_WORK INSTRUCTIONS_.
Would you set down all of the entries below exactly as they stand?
DATA SECTION Start Marker
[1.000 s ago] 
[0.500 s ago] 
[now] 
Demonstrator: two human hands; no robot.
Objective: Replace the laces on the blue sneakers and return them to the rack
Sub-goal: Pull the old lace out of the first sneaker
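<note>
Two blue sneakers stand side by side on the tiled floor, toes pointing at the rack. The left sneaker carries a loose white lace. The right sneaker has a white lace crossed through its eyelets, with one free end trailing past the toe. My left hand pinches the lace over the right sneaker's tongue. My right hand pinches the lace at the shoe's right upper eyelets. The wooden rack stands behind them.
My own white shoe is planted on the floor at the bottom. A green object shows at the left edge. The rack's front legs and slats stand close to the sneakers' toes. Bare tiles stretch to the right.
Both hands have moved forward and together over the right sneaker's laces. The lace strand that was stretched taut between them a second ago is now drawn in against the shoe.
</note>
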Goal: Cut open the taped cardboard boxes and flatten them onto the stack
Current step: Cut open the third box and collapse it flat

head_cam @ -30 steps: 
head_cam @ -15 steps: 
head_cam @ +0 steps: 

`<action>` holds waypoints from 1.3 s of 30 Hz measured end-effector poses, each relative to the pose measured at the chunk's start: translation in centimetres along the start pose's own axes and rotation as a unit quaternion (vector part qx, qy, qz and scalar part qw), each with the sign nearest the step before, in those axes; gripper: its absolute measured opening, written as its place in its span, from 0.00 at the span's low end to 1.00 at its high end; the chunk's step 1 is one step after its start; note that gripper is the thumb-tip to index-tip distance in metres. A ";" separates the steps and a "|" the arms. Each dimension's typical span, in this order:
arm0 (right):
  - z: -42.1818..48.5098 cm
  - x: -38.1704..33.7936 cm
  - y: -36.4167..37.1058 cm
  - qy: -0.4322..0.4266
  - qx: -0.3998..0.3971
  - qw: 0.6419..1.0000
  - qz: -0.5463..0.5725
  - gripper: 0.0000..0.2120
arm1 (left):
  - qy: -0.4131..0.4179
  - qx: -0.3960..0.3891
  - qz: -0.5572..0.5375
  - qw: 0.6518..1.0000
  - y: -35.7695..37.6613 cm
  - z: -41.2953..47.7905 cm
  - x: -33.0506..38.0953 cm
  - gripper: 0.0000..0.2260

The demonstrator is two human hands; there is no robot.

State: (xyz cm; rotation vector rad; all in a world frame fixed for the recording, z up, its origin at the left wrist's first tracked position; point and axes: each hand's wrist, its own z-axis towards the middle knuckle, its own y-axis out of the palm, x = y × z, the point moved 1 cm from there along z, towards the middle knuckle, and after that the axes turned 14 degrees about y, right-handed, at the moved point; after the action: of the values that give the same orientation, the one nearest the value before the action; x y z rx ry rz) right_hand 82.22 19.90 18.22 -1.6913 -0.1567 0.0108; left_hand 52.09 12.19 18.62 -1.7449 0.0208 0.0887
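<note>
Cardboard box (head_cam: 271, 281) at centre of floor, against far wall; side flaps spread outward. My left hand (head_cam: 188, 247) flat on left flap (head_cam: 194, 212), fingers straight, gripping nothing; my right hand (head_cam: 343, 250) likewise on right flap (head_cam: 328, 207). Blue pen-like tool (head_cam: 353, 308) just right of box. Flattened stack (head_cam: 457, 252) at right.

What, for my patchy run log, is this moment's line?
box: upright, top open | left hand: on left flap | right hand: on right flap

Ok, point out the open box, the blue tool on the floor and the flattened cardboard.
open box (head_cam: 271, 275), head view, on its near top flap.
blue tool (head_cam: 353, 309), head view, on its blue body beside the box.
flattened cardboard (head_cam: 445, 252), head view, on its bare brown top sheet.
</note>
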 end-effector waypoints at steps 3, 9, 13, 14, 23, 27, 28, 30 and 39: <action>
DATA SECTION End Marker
_TASK OUTPUT_.
[1.000 s ago] 
[0.500 s ago] 
[now] 
Demonstrator: two human hands; no robot.
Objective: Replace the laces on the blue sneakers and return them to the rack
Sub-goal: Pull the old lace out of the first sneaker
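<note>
Two blue sneakers stand side by side on the tiled floor, toes pointing at the rack. The left sneaker carries a loose white lace. The right sneaker has a white lace crossed through its eyelets, with one free end trailing past the toe. My left hand pinches the lace over the right sneaker's tongue. My right hand pinches the lace at the shoe's right upper eyelets. The wooden rack stands behind them.
My own white shoe is planted on the floor at the bottom. A green object shows at the left edge. The rack's front legs and slats stand close to the sneakers' toes. Bare tiles stretch to the right.
Both hands have moved forward and together over the right sneaker's laces. The lace strand that was stretched taut between them a second ago is now drawn in against the shoe.
</note>
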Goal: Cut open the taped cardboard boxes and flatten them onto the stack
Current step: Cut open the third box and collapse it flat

head_cam @ -30 steps: 
head_cam @ -15 steps: 
head_cam @ +0 steps: 

`<action>` holds waypoints from 1.3 s of 30 Hz measured end-effector poses, each relative to the pose measured at the chunk's start: translation in centimetres along the start pose's own axes and rotation as a unit quaternion (vector part qx, qy, qz and scalar part qw), each with the sign nearest the step before, in those axes; gripper: its absolute measured opening, written as its place in its span, from 0.00 at the span's low end to 1.00 at its high end; the chunk's step 1 is one step after its start; note that gripper is the thumb-tip to index-tip distance in metres. A ";" separates the steps and a "|" the arms. Each dimension's typical span, in this order:
arm0 (right):
  - z: -42.1818..48.5098 cm
  - x: -38.1704..33.7936 cm
  - y: -36.4167..37.1058 cm
  - qy: -0.4322..0.4266
  - qx: -0.3998..0.3971
  - qw: 0.6419..1.0000
  - qz: -0.5463..0.5725
  - gripper: 0.0000..0.2120
arm1 (left):
  - qy: -0.4131..0.4179
  - qx: -0.3960..0.3891
  - qz: -0.5572..0.5375
  - qw: 0.6518..1.0000
  - y: -35.7695..37.6613 cm
  - z: -41.2953..47.7905 cm
  - x: -33.0506..38.0953 cm
  - gripper: 0.0000..0.2260

The demonstrator is two human hands; there is no robot.

State: (xyz cm; rotation vector rad; all in a world frame fixed for the recording, z up, its origin at the left wrist's first tracked position; point and axes: each hand's wrist, its own z-axis towards the middle knuckle, its own y-axis out of the palm, x = y × z, the point moved 1 cm from there along z, towards the middle knuckle, and after that the axes turned 14 degrees about y, right-handed, at the moved point; after the action: of the values that give the same orientation, the one nearest the value before the action; x y z rx ry rz) right_hand 82.22 19.90 18.22 -1.6913 -0.1567 0.0108; left_hand 52.09 12.19 18.62 -1.7449 0.0208 0.0887
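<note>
Cardboard box (head_cam: 271, 281) at centre of floor, against far wall; side flaps spread outward. My left hand (head_cam: 188, 247) flat on left flap (head_cam: 194, 212), fingers straight, gripping nothing; my right hand (head_cam: 343, 250) likewise on right flap (head_cam: 328, 207). Blue pen-like tool (head_cam: 353, 308) just right of box. Flattened stack (head_cam: 457, 252) at right.

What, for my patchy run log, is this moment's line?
box: upright, top open | left hand: on left flap | right hand: on right flap

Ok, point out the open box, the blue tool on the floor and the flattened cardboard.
open box (head_cam: 271, 275), head view, on its near top flap.
blue tool (head_cam: 353, 309), head view, on its blue body beside the box.
flattened cardboard (head_cam: 445, 252), head view, on its bare brown top sheet.
</note>
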 end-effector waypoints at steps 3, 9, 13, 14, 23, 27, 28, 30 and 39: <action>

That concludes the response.